Nice to show it can be done! I'm pretty sure that you can replace the postprocess with coo_map={"VARNAME": ...} where you would fill in the ellipsis with a regex (re.Pattern) that gets the variable name from the filename.

rsignell-usgs commented 2 years ago

@peterm790 nice work making this workflow compact and efficient!

I was wondering whether it would be possible to create an ensemble dimension using kerchunk instead the ensemble members being in different variables.

martindurant commented 2 years ago

would be possible to create an ensemble dimension

This would have labels rather than coordinates? I don't see why not; we would need to specify an object dtype and maybe somewhere specify the encoding for this (JSON would be fine).
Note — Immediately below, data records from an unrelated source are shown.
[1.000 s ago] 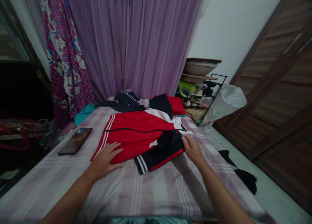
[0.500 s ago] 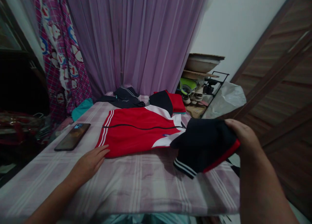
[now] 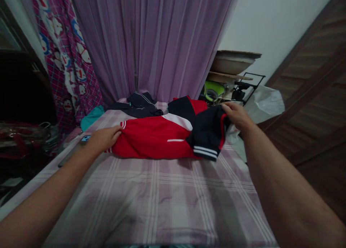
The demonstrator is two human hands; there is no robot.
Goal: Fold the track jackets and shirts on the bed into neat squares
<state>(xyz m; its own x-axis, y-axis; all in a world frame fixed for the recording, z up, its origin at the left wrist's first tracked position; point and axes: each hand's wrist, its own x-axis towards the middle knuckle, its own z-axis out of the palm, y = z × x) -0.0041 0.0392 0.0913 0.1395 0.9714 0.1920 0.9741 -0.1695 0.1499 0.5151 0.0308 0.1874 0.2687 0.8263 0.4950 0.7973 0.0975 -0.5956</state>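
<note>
A red, white and navy jacket (image 3: 151, 138) lies across the plaid bedsheet (image 3: 162, 197), its near side folded over toward the far side. My left hand (image 3: 108, 136) is closed on the striped hem at the jacket's left end. At the other end my right hand (image 3: 235, 113) grips the navy sleeve side near the shoulder and holds it raised. The sleeve's white-striped cuff (image 3: 205, 152) hangs down below that hand. Most of the jacket's zip front is now hidden by the fold.
Behind the jacket lie a dark navy garment (image 3: 140, 106) and a red folded cloth (image 3: 198, 104). A phone (image 3: 71, 152) rests at the left, partly behind my left forearm. Purple curtains (image 3: 159, 43) hang at the back. A rack with a basin (image 3: 232, 63) and a white plastic bag (image 3: 266, 102) stand at right.
My right hand lifted the sleeve, swung it out to the right, then carried it up and away. My left hand took hold of the hem, and the near side folded over.
</note>
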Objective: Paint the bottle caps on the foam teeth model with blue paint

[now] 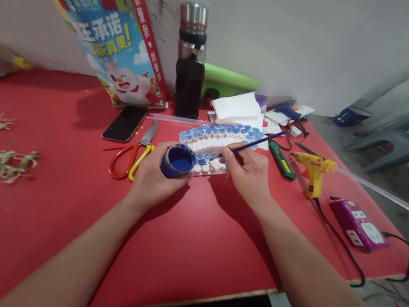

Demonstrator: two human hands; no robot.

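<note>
Single view, worn on the head. The camera looks forward and down from over the near edge of the red table (208, 251), at close range. The left forearm (79, 259) enters at lower left, the right forearm (300, 251) at lower right; the left hand (151, 174) and right hand (249, 175) occupy mid-frame. Wall (268, 33) spans the top.

Light is soft and dim; shadows blur on the red table (201, 257); edges stretch.
</note>
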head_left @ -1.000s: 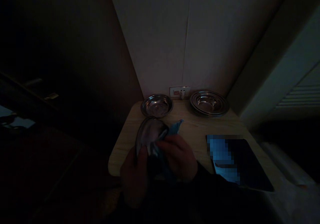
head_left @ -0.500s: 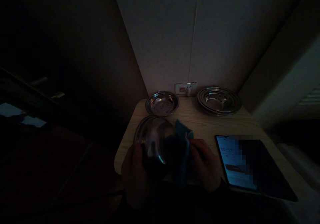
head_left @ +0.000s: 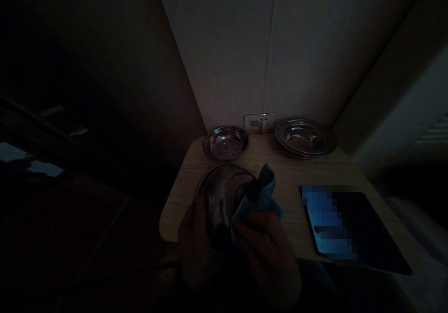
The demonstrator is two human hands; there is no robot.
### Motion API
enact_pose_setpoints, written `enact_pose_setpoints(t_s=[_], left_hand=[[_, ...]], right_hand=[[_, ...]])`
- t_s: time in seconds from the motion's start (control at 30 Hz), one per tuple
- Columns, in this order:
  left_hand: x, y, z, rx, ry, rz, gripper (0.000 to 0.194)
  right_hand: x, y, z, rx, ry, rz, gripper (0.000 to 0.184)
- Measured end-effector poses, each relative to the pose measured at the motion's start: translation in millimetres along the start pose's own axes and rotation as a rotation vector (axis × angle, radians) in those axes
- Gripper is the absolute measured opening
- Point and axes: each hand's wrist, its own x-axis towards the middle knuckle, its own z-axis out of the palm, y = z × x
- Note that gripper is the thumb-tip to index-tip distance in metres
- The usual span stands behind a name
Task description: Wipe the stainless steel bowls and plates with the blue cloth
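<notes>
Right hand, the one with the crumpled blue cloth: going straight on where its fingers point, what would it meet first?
Probably the shiny round metal bowl that the left hand grips. The right hand holds the crumpled blue cloth at or very near the bowl's side; dimness hides exact contact.

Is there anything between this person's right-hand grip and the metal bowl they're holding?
Yes: a blue cloth, bunched in the right-hand grip, comes between it and the right side of the metal bowl. Nothing visible separates the left-hand grip from the bowl's left side.
</notes>
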Motion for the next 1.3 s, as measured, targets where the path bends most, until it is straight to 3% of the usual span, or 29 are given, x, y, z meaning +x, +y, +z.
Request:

peterm790 commented 2 years ago

@rsignell-usgs I think having the ensembles along a dimension would be neater although I'm not entirely sure if we can add a dimension using kerchunk? I could maybe modify the crs dimension to achieve this?

this will work however:

  flist = fs2.glob('/home/peterm790/shared/users/petermarsh/ensemble_NWM/*.json')

  d_=[]
  for file in flist:
      fs = fsspec.filesystem("reference", fo=file, ref_storage_args={'skip_instance_cache':True},
                         remote_protocol='s3', remote_options={'anon':False})
      d_.append(fs.get_mapper(""))

  ds_kerchunk = xr.open_mfdataset(d_, engine="zarr", backend_kwargs={'consolidated':False}, chunks={},combine = 'nested', concat_dim = [list(range(1,8))])

martindurant commented 2 years ago

It xarray can concat it, kerchunk can :)

rsignell-usgs commented 2 years ago

In xarray concat it's possible to specify a new dimension name.
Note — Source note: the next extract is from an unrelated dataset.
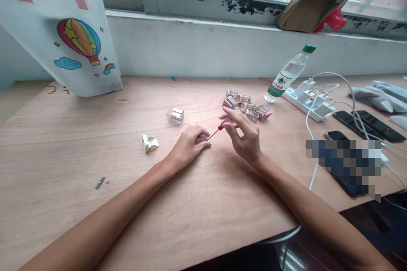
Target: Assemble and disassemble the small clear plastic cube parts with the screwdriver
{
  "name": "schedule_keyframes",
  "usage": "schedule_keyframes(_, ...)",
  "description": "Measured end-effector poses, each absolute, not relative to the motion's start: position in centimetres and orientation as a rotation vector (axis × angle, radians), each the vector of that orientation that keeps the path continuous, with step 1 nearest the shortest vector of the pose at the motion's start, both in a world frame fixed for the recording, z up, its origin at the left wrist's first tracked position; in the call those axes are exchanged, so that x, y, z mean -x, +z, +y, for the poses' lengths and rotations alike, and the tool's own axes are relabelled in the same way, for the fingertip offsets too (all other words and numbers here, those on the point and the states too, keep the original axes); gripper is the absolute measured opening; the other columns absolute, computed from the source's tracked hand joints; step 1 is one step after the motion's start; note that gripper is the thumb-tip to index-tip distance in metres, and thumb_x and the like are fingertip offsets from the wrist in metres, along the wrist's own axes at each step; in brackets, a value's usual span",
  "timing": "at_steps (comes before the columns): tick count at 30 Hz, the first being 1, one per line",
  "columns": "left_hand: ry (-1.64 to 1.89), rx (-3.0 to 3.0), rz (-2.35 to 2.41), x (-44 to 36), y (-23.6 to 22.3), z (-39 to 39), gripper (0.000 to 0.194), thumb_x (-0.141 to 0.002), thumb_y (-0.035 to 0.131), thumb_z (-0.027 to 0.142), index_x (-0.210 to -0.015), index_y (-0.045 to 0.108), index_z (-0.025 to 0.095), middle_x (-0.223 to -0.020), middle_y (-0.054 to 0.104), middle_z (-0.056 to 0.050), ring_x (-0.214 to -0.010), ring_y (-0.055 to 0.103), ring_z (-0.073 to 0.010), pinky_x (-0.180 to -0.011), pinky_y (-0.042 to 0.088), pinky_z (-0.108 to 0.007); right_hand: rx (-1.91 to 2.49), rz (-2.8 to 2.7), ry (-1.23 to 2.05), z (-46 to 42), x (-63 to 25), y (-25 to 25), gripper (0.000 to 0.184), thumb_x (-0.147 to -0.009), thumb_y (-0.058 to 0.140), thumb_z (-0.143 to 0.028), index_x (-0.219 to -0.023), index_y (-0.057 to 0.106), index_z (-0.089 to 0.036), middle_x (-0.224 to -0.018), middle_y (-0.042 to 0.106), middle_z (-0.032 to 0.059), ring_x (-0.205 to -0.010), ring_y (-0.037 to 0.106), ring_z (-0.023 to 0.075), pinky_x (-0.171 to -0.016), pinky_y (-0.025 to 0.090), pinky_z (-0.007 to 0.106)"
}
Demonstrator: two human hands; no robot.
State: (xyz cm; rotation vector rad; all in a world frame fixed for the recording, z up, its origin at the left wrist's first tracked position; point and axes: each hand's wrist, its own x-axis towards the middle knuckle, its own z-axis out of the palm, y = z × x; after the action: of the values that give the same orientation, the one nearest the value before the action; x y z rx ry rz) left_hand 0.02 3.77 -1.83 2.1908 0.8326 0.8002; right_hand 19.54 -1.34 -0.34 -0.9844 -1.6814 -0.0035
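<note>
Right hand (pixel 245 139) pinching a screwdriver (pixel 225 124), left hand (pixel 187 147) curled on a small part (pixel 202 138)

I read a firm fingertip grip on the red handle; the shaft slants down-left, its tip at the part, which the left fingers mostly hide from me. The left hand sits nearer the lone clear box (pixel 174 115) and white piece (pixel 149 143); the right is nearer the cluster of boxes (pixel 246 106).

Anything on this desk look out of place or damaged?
A small metal strip lies stray on the wooden desk, far from the clear cases; the window frame also looks chipped, its black coating flaking.
</note>
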Motion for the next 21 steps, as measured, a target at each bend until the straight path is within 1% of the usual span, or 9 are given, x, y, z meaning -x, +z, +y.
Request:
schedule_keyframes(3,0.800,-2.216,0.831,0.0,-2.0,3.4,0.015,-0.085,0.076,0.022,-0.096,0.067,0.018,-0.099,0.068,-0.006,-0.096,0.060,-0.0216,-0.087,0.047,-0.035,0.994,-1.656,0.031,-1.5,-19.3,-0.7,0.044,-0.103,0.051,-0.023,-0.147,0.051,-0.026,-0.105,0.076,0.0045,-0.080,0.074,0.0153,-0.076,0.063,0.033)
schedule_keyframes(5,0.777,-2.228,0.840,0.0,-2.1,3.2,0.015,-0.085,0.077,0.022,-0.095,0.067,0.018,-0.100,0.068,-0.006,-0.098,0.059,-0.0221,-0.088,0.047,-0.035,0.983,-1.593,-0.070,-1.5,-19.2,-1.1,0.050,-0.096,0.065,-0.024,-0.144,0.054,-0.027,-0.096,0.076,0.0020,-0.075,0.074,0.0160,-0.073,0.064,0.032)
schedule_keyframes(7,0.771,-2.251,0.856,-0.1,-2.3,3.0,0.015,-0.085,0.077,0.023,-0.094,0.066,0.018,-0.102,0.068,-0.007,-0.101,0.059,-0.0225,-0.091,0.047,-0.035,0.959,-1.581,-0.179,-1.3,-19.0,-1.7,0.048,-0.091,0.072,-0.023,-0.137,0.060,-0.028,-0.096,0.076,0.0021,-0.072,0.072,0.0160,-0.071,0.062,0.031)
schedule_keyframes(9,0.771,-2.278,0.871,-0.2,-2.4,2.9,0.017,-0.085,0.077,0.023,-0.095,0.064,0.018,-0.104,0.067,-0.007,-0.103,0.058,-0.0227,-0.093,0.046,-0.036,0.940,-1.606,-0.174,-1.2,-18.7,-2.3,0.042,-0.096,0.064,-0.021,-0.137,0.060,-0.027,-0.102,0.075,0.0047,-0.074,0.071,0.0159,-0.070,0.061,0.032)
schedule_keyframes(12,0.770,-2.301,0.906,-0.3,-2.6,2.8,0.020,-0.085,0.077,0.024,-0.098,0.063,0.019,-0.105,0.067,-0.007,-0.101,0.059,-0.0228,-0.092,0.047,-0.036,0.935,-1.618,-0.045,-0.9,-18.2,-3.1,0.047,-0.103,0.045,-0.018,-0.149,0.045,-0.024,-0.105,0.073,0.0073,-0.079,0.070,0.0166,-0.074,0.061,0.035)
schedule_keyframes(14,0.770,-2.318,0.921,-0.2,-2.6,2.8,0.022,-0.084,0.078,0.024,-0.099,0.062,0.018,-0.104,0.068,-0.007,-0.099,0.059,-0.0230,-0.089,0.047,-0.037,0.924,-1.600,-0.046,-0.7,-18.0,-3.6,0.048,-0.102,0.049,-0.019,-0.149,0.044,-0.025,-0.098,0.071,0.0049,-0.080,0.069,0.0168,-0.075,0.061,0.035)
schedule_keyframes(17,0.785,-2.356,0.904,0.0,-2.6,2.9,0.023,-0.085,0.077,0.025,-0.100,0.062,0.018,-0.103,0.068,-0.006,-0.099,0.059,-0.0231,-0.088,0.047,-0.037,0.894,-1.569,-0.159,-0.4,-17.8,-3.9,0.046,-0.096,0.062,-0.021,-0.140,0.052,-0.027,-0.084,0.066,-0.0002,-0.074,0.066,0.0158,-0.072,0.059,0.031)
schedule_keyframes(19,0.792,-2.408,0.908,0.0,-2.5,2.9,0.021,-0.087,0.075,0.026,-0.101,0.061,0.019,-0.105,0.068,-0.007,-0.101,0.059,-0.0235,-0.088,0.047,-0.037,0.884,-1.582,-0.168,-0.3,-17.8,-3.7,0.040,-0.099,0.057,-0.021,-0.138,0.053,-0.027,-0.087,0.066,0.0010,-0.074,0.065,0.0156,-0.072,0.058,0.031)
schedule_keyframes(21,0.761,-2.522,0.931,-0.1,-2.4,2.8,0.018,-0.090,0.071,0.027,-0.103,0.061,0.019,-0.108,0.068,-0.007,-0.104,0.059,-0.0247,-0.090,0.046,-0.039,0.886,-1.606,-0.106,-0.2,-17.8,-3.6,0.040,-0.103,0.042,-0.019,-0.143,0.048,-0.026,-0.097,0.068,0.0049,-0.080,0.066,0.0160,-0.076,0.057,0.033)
martindurant commented 2 years ago

I added the following test to the codebase to show that kerchunk already supports this:

def test_var_dimension(refs):
    mzz = MultiZarrToZarr([refs["simple1"], refs["simple_var1"]], remote_protocol="memory",
                          coo_map={"varname": "VARNAME", "var": "output"})
    out = mzz.translate()
    z = xr.open_dataset(
        "reference://",
        backend_kwargs={"storage_options": {"fo": out, "remote_protocol": "memory"},
                        "consolidated": False},
        engine="zarr",
        chunks={}
    )
    assert list(z) == ["output"]
    assert list(z.dims) == ["varname", "x", "y"]
    assert list(z.varname) == ["data", "datum"]
    assert z.output.shape == (2, 10, 10)
    assert (z.output.values == arr).all()

We say that dimension "varname" is created from the names of the variables in the input, and that the variable name in the output is to be "output".
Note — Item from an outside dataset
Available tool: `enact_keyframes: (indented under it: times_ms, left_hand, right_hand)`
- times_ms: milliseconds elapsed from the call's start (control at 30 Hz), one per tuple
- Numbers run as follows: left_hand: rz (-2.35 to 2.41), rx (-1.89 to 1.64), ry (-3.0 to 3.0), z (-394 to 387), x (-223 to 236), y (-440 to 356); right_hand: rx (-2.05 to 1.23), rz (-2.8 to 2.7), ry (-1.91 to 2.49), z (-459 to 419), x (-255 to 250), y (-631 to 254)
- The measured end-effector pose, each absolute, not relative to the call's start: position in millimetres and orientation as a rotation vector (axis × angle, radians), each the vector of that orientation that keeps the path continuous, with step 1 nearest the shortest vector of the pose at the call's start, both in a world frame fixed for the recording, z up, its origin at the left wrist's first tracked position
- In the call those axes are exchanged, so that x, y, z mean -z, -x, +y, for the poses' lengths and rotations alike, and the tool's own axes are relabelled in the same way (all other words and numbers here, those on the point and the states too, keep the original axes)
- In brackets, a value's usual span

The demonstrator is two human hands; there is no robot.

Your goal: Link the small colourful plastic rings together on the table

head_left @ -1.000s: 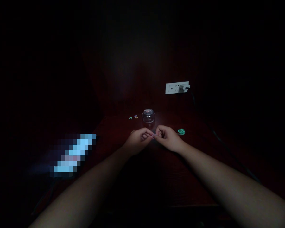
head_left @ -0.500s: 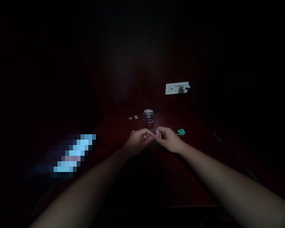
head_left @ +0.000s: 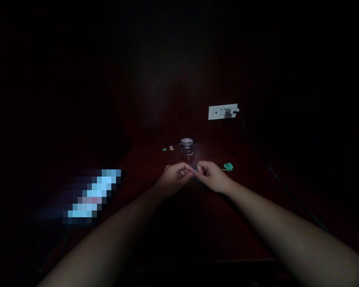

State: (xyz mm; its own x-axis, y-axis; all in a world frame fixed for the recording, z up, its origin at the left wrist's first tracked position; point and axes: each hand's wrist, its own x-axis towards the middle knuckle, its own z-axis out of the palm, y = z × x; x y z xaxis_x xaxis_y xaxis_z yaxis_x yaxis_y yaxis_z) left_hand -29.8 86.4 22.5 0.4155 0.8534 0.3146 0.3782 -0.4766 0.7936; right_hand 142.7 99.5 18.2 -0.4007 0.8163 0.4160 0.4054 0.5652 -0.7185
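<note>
The scene is very dark. My left hand (head_left: 175,178) and my right hand (head_left: 213,175) meet fingertip to fingertip over a dark red table (head_left: 155,167). Both are closed in a pinch on one tiny pale purple thing (head_left: 193,172) between them, too small to name. Just behind the hands stands a small clear glass jar (head_left: 187,147). A heap of green bands (head_left: 228,166) lies right of my right hand. Some small coloured rings (head_left: 168,148) lie left of the jar.
A white wall socket (head_left: 223,112) with a plug in it sits behind the table, and its dark cable (head_left: 275,175) runs down along the right. A bright blurred bluish patch (head_left: 91,196) lies at the left.
</note>
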Motion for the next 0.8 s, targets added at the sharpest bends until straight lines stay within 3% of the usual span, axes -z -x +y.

martindurant commented 2 years ago

Will leave this open pending a successful example more complex than my test case.

rsignell-usgs commented 2 years ago

Hopefully @peterm790 can try this out on the National Water Model ensemble members!

peterm790 commented 2 years ago

Okay so I have had some success creating the ensemble using the MultiZarrtoZarr regex method:

  ex = re.compile(r'\d+(?=.json)')

  mzz = MultiZarrToZarr(flist, 
                      remote_protocol='s3',
                      remote_options={'anon':True},
                      coo_map={'ensemble' : ex},
                      concat_dims = ['ensemble'],
                      identical_dims = ['reference_time', 'time', 'feature_id'])

(Here's the full work flow: https://gist.github.com/peterm790/c8c08a1e23aacfa007844cbc5affef66)

I did however have to modify the regex used in MultiZarrtoZarr to a search rather than match: https://github.com/fsspec/kerchunk/commit/a37acc00093372e566cea7ed15962ba97afc912d

I am not sure if that is necessary and could well be due to me being quite new to regex, although perhaps having an option for the user to set regex='match' or regex='search' could be a good idea?

Then a final issue is the above results in feature_id being all Nan - I will see if I can get to the bottom of why this is today

peterm790 commented 2 years ago

In fact the above does not work as all variables are only Nan. The following will map all coordinates correctly but variables are all still Nan

  mzz = MultiZarrToZarr(flist, 
                      remote_protocol='s3',
                      remote_options={'anon':True},
                      coo_map={'ensemble' : ex},
                      concat_dims = ['feature_id', 'ensemble'],
                      identical_dims = ['reference_time', 'time'])

Which is odd as the mappings within the final json's (for instance ['nudge/0.0.0']) are identical between this and the initial version which renamed the variables using postprocess

martindurant commented 2 years ago

The following regex appears to work: r'.*?(\d+).json'.

Also I see "remote_protocol": "memory" - this should still be "s3", I think, the location of the original data files.

martindurant commented 2 years ago

By the way, you may find it helpful in debugging this kind of thing to turn on logging, e.g.,

fsspec.utils.setup_logging(logger_name="fsspec.reference")  # the reference file systems
fsspec.utils.setup_logging(logger_name="s3fs")  # S3 calls

peterm790 commented 2 years ago

Aah right! Sorry, forgetting to change the "remote_protocol" was a very silly error. In that case the following workflow works to create a virtual dataset from the NWM ensemble: https://nbviewer.org/gist/peterm790/6e4826ed83218c111f71c9fe95e69163

rsignell-usgs commented 2 years ago

Very cool Peter!

Just a note to answer a issue I saw you raised in that notebook -- that you can't create the JSON for the new data without actually accessing the files because the byte ranges change.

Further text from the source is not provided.